*Task to complete*
Below are some lines of data. Return all of them as they are.
------
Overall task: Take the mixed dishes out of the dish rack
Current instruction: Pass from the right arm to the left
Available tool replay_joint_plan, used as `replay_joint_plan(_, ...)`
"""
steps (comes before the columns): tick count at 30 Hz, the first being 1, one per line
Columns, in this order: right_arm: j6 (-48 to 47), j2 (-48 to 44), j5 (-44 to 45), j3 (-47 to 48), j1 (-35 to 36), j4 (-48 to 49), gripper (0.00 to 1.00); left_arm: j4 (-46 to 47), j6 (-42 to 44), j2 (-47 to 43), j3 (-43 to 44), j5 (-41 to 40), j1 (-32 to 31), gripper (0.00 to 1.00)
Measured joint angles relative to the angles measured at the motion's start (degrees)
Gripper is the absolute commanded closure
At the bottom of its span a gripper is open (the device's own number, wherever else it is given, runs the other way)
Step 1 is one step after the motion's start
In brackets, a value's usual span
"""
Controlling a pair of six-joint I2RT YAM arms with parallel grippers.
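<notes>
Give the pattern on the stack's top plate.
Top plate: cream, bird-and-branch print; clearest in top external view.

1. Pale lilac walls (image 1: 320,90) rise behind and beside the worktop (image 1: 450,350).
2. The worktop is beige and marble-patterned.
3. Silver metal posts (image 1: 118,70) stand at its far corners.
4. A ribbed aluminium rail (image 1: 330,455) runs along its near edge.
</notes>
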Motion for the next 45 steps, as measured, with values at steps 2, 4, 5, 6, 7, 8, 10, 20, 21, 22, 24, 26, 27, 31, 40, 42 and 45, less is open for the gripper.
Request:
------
*Result of this task*
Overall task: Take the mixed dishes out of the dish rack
Current instruction: Pass from the right arm to the left
Available tool replay_joint_plan, used as `replay_joint_plan(_, ...)`
"""
steps (comes before the columns): tick count at 30 Hz, the first being 1, one per line
Columns, in this order: right_arm: j6 (-48 to 47), j2 (-48 to 44), j5 (-44 to 45), j3 (-47 to 48), j1 (-35 to 36), j4 (-48 to 49), gripper (0.00 to 1.00); left_arm: j4 (-46 to 47), j6 (-42 to 44), j2 (-47 to 43), j3 (-43 to 44), j5 (-41 to 40), j1 (-32 to 31), gripper (0.00 to 1.00)
Measured joint angles relative to the angles measured at the motion's start (degrees)
Gripper is the absolute commanded closure
At the bottom of its span a gripper is open (the device's own number, wherever else it is given, runs the other way)
Step 1 is one step after the motion's start
In brackets, a value's usual span
"""
Controlling a pair of six-joint I2RT YAM arms with parallel grippers.
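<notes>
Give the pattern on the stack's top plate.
Top plate: cream, bird-and-branch print; clearest in top external view.

1. Pale lilac walls (image 1: 320,90) rise behind and beside the worktop (image 1: 450,350).
2. The worktop is beige and marble-patterned.
3. Silver metal posts (image 1: 118,70) stand at its far corners.
4. A ribbed aluminium rail (image 1: 330,455) runs along its near edge.
</notes>
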Motion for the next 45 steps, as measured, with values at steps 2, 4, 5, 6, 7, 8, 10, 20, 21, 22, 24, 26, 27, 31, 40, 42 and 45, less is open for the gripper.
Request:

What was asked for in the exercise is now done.